> **WHAT NEEDS TO BE DONE**
Without the pictures, write out all the lines below exactly as they appear.

> **DATA SECTION**
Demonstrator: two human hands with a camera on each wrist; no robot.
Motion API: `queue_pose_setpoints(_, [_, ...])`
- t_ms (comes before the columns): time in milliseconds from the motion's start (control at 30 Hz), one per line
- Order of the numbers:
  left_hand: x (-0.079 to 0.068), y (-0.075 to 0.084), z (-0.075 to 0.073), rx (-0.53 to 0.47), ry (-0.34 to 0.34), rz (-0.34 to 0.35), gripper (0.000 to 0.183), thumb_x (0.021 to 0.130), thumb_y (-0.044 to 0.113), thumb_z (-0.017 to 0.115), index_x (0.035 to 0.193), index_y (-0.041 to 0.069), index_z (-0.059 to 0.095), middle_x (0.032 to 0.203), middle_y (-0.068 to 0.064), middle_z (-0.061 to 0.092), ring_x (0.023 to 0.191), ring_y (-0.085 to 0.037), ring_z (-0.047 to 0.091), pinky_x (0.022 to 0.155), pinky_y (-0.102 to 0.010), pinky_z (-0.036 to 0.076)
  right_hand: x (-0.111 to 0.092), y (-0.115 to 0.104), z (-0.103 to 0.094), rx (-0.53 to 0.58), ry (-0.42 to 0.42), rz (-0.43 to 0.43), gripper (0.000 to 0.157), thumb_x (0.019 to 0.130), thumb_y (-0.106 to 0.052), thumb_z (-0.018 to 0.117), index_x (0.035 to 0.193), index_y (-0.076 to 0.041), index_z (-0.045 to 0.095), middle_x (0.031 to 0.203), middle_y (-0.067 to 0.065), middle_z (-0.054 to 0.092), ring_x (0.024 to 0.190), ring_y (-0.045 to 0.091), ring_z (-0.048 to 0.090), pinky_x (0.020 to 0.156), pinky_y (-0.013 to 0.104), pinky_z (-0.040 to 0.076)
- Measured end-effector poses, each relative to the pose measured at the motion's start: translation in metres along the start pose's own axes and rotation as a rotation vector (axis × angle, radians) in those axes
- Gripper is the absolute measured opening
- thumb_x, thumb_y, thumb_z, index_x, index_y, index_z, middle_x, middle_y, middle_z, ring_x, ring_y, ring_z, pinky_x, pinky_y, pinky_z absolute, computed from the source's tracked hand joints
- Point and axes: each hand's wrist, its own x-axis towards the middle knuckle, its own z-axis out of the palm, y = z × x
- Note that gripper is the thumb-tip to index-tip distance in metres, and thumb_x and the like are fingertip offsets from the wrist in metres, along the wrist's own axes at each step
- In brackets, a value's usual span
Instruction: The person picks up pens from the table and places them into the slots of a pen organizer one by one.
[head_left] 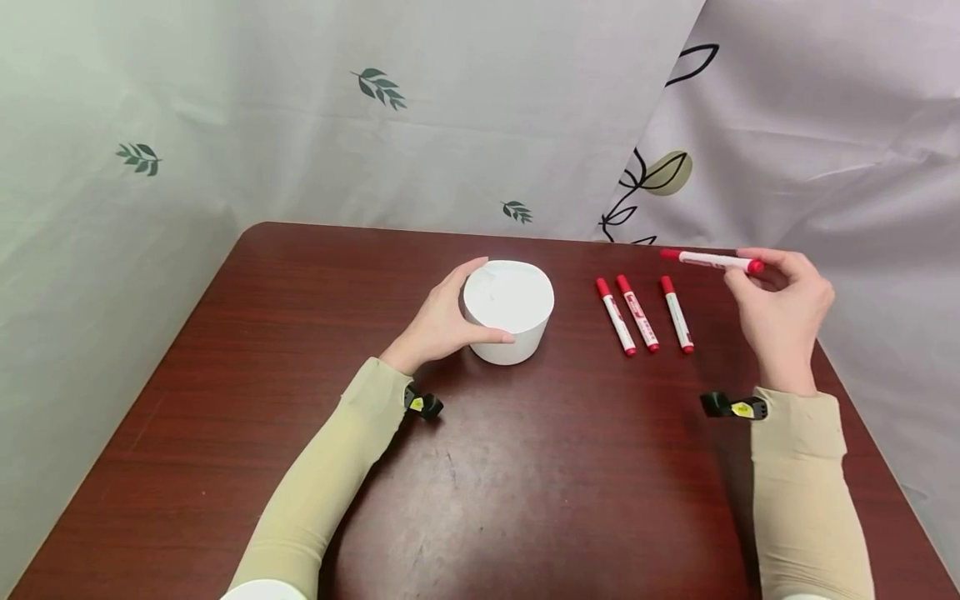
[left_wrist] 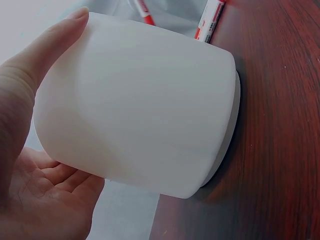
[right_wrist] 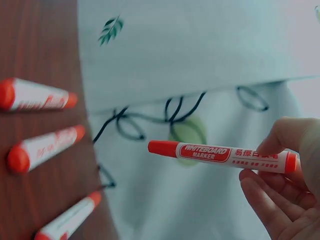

> **OUTPUT BELOW**
Demonstrator: two human hands with a camera on each wrist; no robot.
Motion API: `queue_pose_setpoints(_, [_, ...])`
- t_ms (comes before the columns): time in milliseconds from the motion's start (control at 30 Hz), one per line
- Order of the numbers:
  left_hand: x (-0.079 to 0.068), y (-0.075 to 0.084), z (-0.075 to 0.073), rx (-0.53 to 0.47), ry (-0.34 to 0.34), rz (-0.34 to 0.35), gripper (0.000 to 0.183), thumb_x (0.021 to 0.130), thumb_y (-0.044 to 0.113), thumb_z (-0.017 to 0.115), index_x (0.035 to 0.193), index_y (-0.041 to 0.069), index_z (-0.059 to 0.095), middle_x (0.032 to 0.203), middle_y (-0.068 to 0.064), middle_z (-0.061 to 0.092), ring_x (0.023 to 0.191), ring_y (-0.085 to 0.037), ring_z (-0.047 to 0.091), pinky_x (0.022 to 0.155), pinky_y (-0.102 to 0.010), pinky_z (-0.036 to 0.076)
  right_hand: x (-0.111 to 0.092), y (-0.115 to 0.104), z (-0.103 to 0.094), rx (-0.53 to 0.58), ry (-0.42 to 0.42), rz (-0.43 to 0.43), gripper (0.000 to 0.157), thumb_x (0.019 to 0.130), thumb_y (-0.106 to 0.052), thumb_z (-0.018 to 0.117), index_x (0.035 to 0.193), index_y (-0.076 to 0.041), index_z (-0.045 to 0.095), middle_x (0.031 to 0.203), middle_y (-0.067 to 0.065), middle_z (-0.054 to 0.092), ring_x (0.024 to 0.190), ring_y (-0.045 to 0.091), ring_z (-0.048 to 0.090), pinky_x (0.020 to 0.156), pinky_y (-0.013 to 0.104), pinky_z (-0.040 to 0.076)
- Measured end-effector poses, each relative to the pose measured at the motion's start: translation in metres along the start pose's own axes and rotation as a rotation vector (axis × angle, radians) in those axes
- Gripper is the absolute measured opening
- thumb_x, thumb_y, thumb_z, index_x, index_y, index_z, middle_x, middle_y, middle_z, ring_x, ring_y, ring_z, pinky_x, pinky_y, pinky_z absolute, computed from the source's tracked hand joints
- Point and axes: each hand's wrist, its own x-axis towards the middle knuckle, its own z-axis out of the palm, y = z × x
- Note that gripper is the thumb-tip to index-tip distance in metres, and thumb_x and the like are fingertip offsets from the wrist in metres, along the wrist's own axes at each step
- In brackets, a value's usual span
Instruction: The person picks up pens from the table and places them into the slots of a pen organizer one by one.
[head_left] 
[left_wrist] 
[right_wrist] 

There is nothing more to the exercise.